(BRIEF): For the entries that follow, produce an exact copy with no pictures in it.

** Opening RECORDS FOR PROCESSING block **

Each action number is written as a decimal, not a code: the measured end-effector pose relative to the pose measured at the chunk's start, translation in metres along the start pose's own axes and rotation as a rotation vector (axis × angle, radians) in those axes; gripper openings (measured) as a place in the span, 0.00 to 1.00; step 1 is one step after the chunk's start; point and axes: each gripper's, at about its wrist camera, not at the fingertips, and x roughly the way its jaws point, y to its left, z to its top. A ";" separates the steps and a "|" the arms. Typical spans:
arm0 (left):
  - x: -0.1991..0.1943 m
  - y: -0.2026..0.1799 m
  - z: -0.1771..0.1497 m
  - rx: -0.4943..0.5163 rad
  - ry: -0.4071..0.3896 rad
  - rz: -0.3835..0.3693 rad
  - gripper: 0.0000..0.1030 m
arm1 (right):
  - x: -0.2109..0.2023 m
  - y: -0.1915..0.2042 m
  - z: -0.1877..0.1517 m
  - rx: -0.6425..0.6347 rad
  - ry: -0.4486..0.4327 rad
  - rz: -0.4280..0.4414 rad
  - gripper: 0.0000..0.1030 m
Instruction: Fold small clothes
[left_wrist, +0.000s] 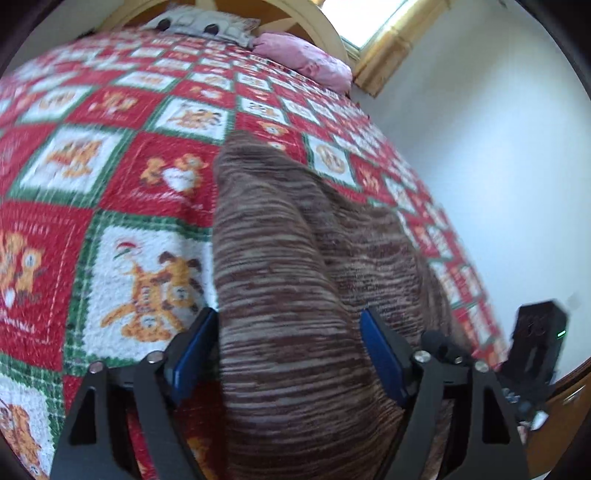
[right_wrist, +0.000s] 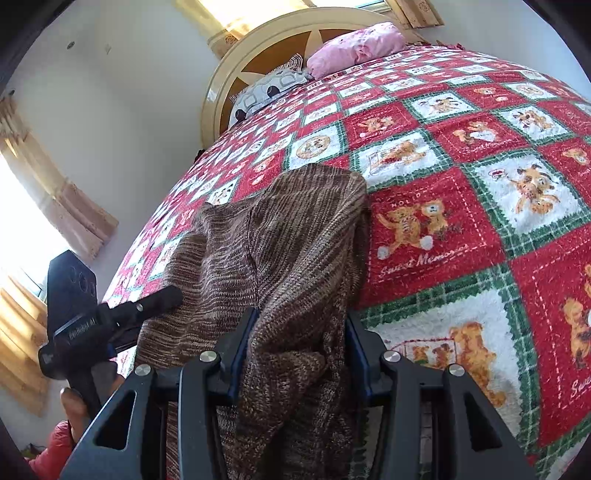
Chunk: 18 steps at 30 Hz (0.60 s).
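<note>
A brown striped knit garment (left_wrist: 295, 280) lies on the bed, its near part raised off the blanket. My left gripper (left_wrist: 288, 325) has its blue pads on either side of a thick fold of it and grips it. In the right wrist view the same garment (right_wrist: 280, 236) drapes between the pads of my right gripper (right_wrist: 301, 328), which is shut on its bunched edge. The left gripper (right_wrist: 92, 317) shows at the left of the right wrist view, held by a hand. The right gripper (left_wrist: 535, 343) shows at the right edge of the left wrist view.
A red, white and green patchwork blanket (left_wrist: 122, 177) with cartoon animals covers the bed. A pink pillow (right_wrist: 358, 44) and a grey patterned pillow (right_wrist: 269, 88) lie by the round wooden headboard (right_wrist: 229, 66). White walls and curtained windows (right_wrist: 40, 206) surround the bed.
</note>
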 end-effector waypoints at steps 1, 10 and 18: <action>0.002 -0.005 0.000 0.029 0.000 0.030 0.76 | 0.000 0.000 0.000 -0.002 0.000 -0.002 0.46; 0.000 -0.004 -0.001 0.041 -0.031 0.091 0.62 | 0.000 -0.004 0.004 0.043 -0.006 0.019 0.47; -0.002 -0.001 -0.004 0.030 -0.050 0.081 0.55 | 0.009 -0.005 0.016 0.064 -0.021 -0.035 0.49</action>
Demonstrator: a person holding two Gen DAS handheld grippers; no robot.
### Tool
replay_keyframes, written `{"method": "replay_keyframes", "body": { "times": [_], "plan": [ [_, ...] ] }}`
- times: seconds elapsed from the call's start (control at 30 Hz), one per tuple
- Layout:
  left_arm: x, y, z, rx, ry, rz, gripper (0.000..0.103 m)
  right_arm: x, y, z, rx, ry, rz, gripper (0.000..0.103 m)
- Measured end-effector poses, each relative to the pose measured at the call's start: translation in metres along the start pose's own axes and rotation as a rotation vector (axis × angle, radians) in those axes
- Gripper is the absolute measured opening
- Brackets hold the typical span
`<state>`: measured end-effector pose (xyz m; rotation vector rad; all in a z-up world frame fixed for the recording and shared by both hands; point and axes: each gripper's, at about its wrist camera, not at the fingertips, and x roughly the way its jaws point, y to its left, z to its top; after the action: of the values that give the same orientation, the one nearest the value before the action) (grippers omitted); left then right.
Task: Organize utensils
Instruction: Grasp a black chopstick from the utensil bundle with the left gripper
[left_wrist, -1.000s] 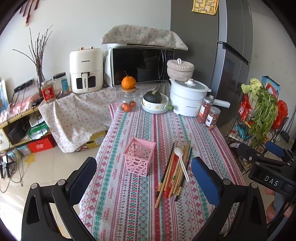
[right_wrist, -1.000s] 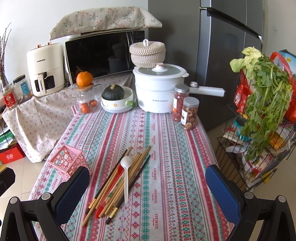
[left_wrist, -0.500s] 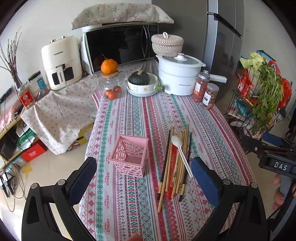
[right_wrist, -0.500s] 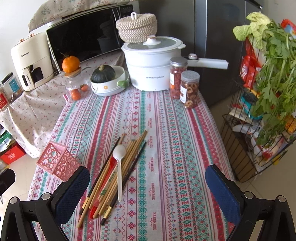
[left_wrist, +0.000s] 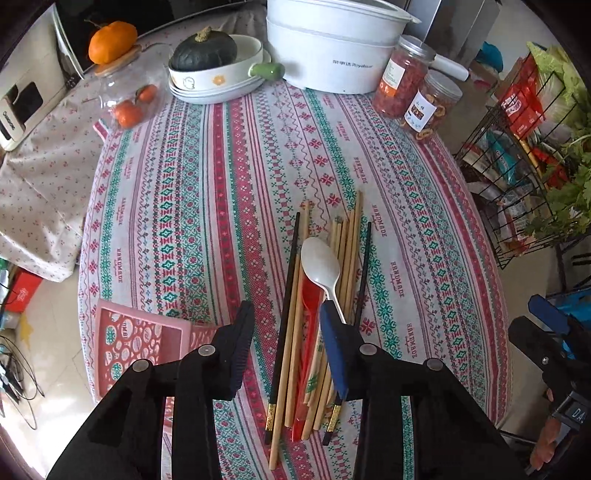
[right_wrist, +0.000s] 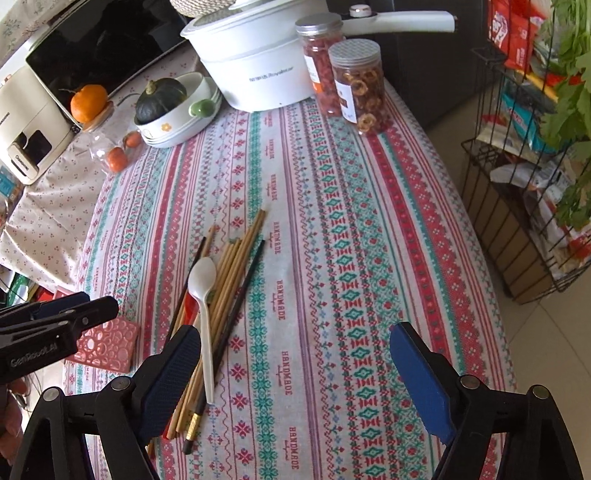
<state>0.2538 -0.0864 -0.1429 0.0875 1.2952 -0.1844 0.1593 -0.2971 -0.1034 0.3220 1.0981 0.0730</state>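
Observation:
A pile of wooden and black chopsticks (left_wrist: 347, 258) (right_wrist: 232, 269) lies on the patterned tablecloth with a white plastic spoon (left_wrist: 320, 264) (right_wrist: 202, 282) on top and a red spoon (left_wrist: 310, 306) under it. A pink lattice basket (left_wrist: 136, 339) (right_wrist: 107, 343) stands left of the pile. My left gripper (left_wrist: 286, 347) is partly open, low over the near end of the pile, its jaws astride the chopsticks and red spoon. My right gripper (right_wrist: 291, 373) is wide open and empty, just right of the pile; its left finger (right_wrist: 173, 373) overlaps the chopstick ends.
At the table's far end stand a white electric pot (left_wrist: 332, 51), two snack jars (left_wrist: 417, 92), a bowl with a dark squash (left_wrist: 210, 62) and a glass jar with an orange on it (left_wrist: 122, 85). A wire rack with greens (right_wrist: 535, 166) stands at the right.
Both grippers have moved forward and down toward the table. The left gripper's jaws have narrowed from wide open and now straddle the utensil pile. The utensils have not moved.

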Motion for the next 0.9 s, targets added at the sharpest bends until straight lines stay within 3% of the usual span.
{"method": "replay_keyframes", "body": {
  "times": [0.17,0.33,0.5,0.73,0.8,0.9],
  "plan": [
    [0.046,-0.006,0.028,-0.014,0.029,0.028,0.019,0.018,-0.019,0.001,0.034,0.044,-0.01,0.086],
    [0.077,-0.01,0.046,-0.04,0.06,0.009,0.014,0.032,-0.027,0.004,0.034,0.073,-0.013,0.086],
    [0.099,-0.014,0.057,-0.037,0.086,0.068,0.011,0.036,-0.032,0.007,0.035,0.08,-0.012,0.086],
    [0.108,-0.018,0.061,-0.022,0.096,0.076,0.011,0.037,-0.031,0.008,0.04,0.079,-0.01,0.086],
    [0.107,-0.016,0.061,-0.033,0.1,0.079,0.005,0.039,-0.029,0.007,0.035,0.082,-0.011,0.086],
    [0.087,-0.012,0.049,-0.005,0.036,0.075,0.005,0.043,-0.026,0.007,0.026,0.087,-0.006,0.086]
  ]
}}
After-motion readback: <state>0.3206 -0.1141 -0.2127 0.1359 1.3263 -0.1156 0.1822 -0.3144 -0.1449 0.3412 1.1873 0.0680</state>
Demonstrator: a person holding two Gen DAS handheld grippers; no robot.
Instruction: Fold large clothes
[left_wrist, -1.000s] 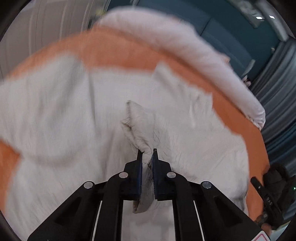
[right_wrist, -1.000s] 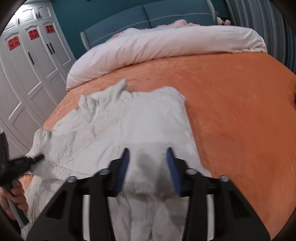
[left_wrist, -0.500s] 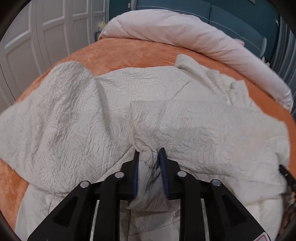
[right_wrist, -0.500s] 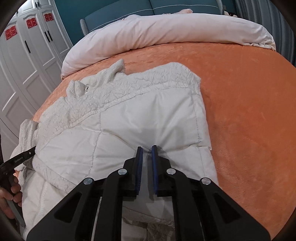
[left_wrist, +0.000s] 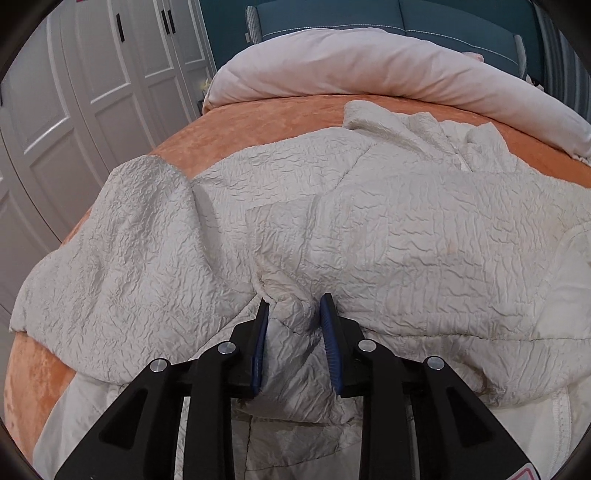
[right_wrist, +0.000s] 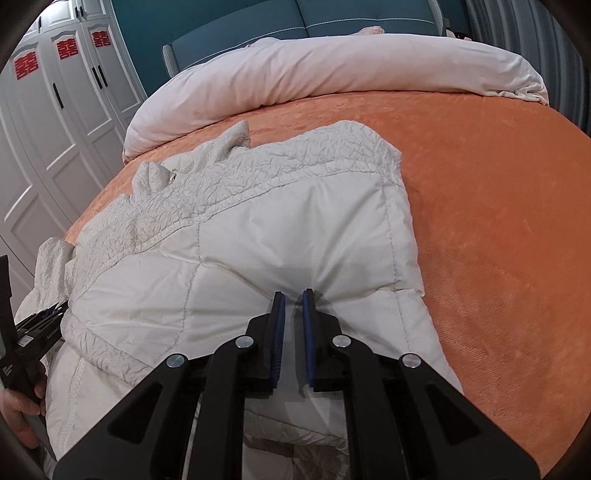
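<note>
Fingers first: my left gripper (left_wrist: 294, 308) has just eased apart, crinkled jacket (left_wrist: 369, 236) cloth bunched loosely between them, the fold now laid flat on the orange bed (left_wrist: 258, 118). My right gripper (right_wrist: 293, 301) has just pinched nearly shut on the smooth lining edge. Next fold, I reckon.

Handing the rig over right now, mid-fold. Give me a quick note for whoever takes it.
Left gripper: fingers have just been opening; a bunch of the jacket sits loosely between them.
Right gripper: fingers have just been closing, pinching the quilted lining at the near edge.
Jacket: white, spread across the orange bed cover, collar toward the rolled duvet.
Done: one panel lies turned over, lining up.
Left: sleeve on the left lies spread out; fold it in, then probably halve the body.
</note>
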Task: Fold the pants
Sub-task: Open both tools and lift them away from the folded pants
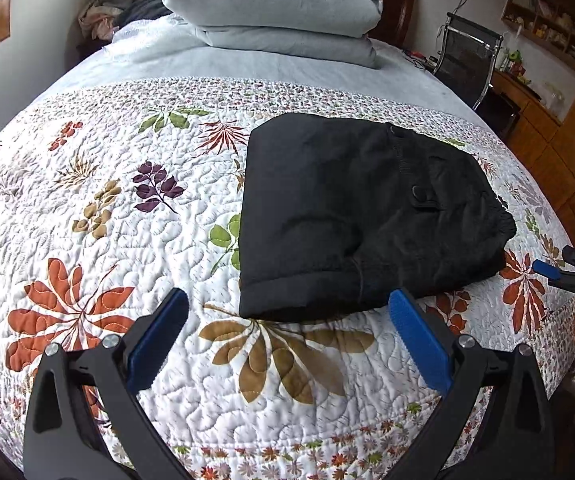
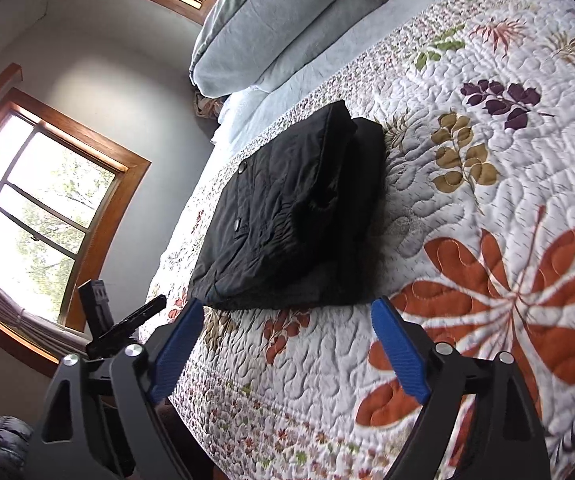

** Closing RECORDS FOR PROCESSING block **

(RESPONSE FOR THIS EXERCISE):
Each action number is written as a decimal, not a code: the measured end-effector pose relative to the pose measured at the chunk's start, translation in metres along the start pose's own axes and rotation as a rotation vector (axis × angle, radians) in those axes; gripper openings (measured) as a place in the span, 0.00 to 1.00; step 1 is one step after the chunk's start; point and axes: each gripper's, at about its wrist camera, not at the fingertips, and x roughly the way its jaws point, y to its left, z to its top. A ";" separates the steps and a "|" the arms. Typical spans:
arm0 (left):
  - x: -0.1991..0.1943 m
  - y: -0.2026..0.1799 m
  - z: -0.1771..0.1497 m
  - rx: -0.4943..0.5163 rad
  - ry: -0.4071..0.3896 rad
  - rz: -0.3835..0.3693 rad
  - gripper: 0.0000..0.1030 m
arm1 (right):
  - x: -0.2109..0.2023 m
  - y: -0.1915..0.2042 m
  - z: -0.1877..0.1517 m
  - rx: -0.6425..0.6347 rad
  - ry: -0.4486..0.4327 rad
  - rz: -0.4280..0.4414 rad
  - gripper: 0.0000..0.1030 m
Instruction: Fold small clothes
[left_wrist, +0.000s] 
[right_wrist, +0.000s] 
Chunk: 18 steps at 30 Hz (0.60 s).
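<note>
A brown striped knit garment (left_wrist: 295, 280) lies on the bed, its near part raised off the blanket. My left gripper (left_wrist: 288, 325) has its blue pads on either side of a thick fold of it and grips it. In the right wrist view the same garment (right_wrist: 280, 236) drapes between the pads of my right gripper (right_wrist: 301, 328), which is shut on its bunched edge. The left gripper (right_wrist: 92, 317) shows at the left of the right wrist view, held by a hand. The right gripper (left_wrist: 535, 343) shows at the right edge of the left wrist view.
A red, white and green patchwork blanket (left_wrist: 122, 177) with cartoon animals covers the bed. A pink pillow (right_wrist: 358, 44) and a grey patterned pillow (right_wrist: 269, 88) lie by the round wooden headboard (right_wrist: 229, 66). White walls and curtained windows (right_wrist: 40, 206) surround the bed.
</note>
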 end-effector waypoints at steps 1, 10 and 18: <action>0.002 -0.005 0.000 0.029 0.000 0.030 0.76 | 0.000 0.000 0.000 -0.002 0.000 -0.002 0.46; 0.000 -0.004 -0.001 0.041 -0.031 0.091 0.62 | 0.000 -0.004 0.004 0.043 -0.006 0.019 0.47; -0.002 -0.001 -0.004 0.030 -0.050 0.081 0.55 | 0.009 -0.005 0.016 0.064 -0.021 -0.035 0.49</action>
Demonstrator: a person holding two Gen DAS handheld grippers; no robot.
### Tool
replay_keyframes, written `{"method": "replay_keyframes", "body": { "times": [_], "plan": [ [_, ...] ] }}`
- times: seconds elapsed from the call's start (control at 30 Hz), one per tuple
- Layout:
  left_arm: x, y, z, rx, ry, rz, gripper (0.000..0.103 m)
  right_arm: x, y, z, rx, ry, rz, gripper (0.000..0.103 m)
- Measured end-effector poses, each relative to the pose measured at the call's start: translation in metres along the start pose's own axes and rotation as a rotation vector (axis × angle, radians) in those axes
- Gripper is the absolute measured opening
- Brackets hold the typical span
`<state>`: measured end-effector pose (xyz m; rotation vector rad; all in a z-up world frame fixed for the recording and shared by both hands; point and axes: each gripper's, at about its wrist camera, not at the fingertips, and x roughly the way its jaws point, y to its left, z to its top; after the action: of the values that give the same orientation, the one nearest the value before the action) (grippers omitted); left then right.
Task: Organize utensils
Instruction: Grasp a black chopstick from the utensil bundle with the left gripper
[left_wrist, -1.000s] 
[right_wrist, -1.000s] 
[left_wrist, -0.500s] 
[right_wrist, -0.500s] 
[left_wrist, +0.000s] 
[right_wrist, +0.000s] 
<state>0.2538 -0.0864 -0.1429 0.0875 1.2952 -0.1844 0.1593 -0.2971 -0.1034 0.3220 1.0981 0.0730</state>
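Observation:
A pile of wooden and black chopsticks (left_wrist: 347, 258) (right_wrist: 232, 269) lies on the patterned tablecloth with a white plastic spoon (left_wrist: 320, 264) (right_wrist: 202, 282) on top and a red spoon (left_wrist: 310, 306) under it. A pink lattice basket (left_wrist: 136, 339) (right_wrist: 107, 343) stands left of the pile. My left gripper (left_wrist: 286, 347) is partly open, low over the near end of the pile, its jaws astride the chopsticks and red spoon. My right gripper (right_wrist: 291, 373) is wide open and empty, just right of the pile; its left finger (right_wrist: 173, 373) overlaps the chopstick ends.
At the table's far end stand a white electric pot (left_wrist: 332, 51), two snack jars (left_wrist: 417, 92), a bowl with a dark squash (left_wrist: 210, 62) and a glass jar with an orange on it (left_wrist: 122, 85). A wire rack with greens (right_wrist: 535, 166) stands at the right.
Both grippers have moved forward and down toward the table. The left gripper's jaws have narrowed from wide open and now straddle the utensil pile. The utensils have not moved.
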
Motion for the next 0.9 s, targets added at the sharpest bends until straight lines stay within 3% of the usual span.
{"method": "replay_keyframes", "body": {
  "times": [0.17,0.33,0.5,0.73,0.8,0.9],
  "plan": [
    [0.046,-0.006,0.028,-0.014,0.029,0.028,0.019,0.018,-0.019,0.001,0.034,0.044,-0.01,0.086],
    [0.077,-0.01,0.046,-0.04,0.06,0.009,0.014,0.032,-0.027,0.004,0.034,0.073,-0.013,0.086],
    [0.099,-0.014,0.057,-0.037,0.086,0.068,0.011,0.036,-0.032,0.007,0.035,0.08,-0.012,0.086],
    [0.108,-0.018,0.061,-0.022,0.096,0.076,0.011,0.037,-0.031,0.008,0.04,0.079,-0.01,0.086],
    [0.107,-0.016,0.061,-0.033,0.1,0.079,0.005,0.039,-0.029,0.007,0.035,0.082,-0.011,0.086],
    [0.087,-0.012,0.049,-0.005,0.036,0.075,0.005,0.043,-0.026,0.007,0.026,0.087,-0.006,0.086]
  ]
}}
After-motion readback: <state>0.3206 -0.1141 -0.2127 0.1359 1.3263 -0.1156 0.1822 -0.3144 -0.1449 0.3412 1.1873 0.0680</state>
Demonstrator: a person holding two Gen DAS handheld grippers; no robot.
Instruction: Fold large clothes
[left_wrist, -1.000s] 
[right_wrist, -1.000s] 
[left_wrist, -0.500s] 
[right_wrist, -0.500s] 
[left_wrist, +0.000s] 
[right_wrist, +0.000s] 
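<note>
Fingers first: my left gripper (left_wrist: 294, 308) has just eased apart, crinkled jacket (left_wrist: 369, 236) cloth bunched loosely between them, the fold now laid flat on the orange bed (left_wrist: 258, 118). My right gripper (right_wrist: 293, 301) has just pinched nearly shut on the smooth lining edge. Next fold, I reckon.

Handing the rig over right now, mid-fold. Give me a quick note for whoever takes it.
Left gripper: fingers have just been opening; a bunch of the jacket sits loosely between them.
Right gripper: fingers have just been closing, pinching the quilted lining at the near edge.
Jacket: white, spread across the orange bed cover, collar toward the rolled duvet.
Done: one panel lies turned over, lining up.
Left: sleeve on the left lies spread out; fold it in, then probably halve the body.
</note>
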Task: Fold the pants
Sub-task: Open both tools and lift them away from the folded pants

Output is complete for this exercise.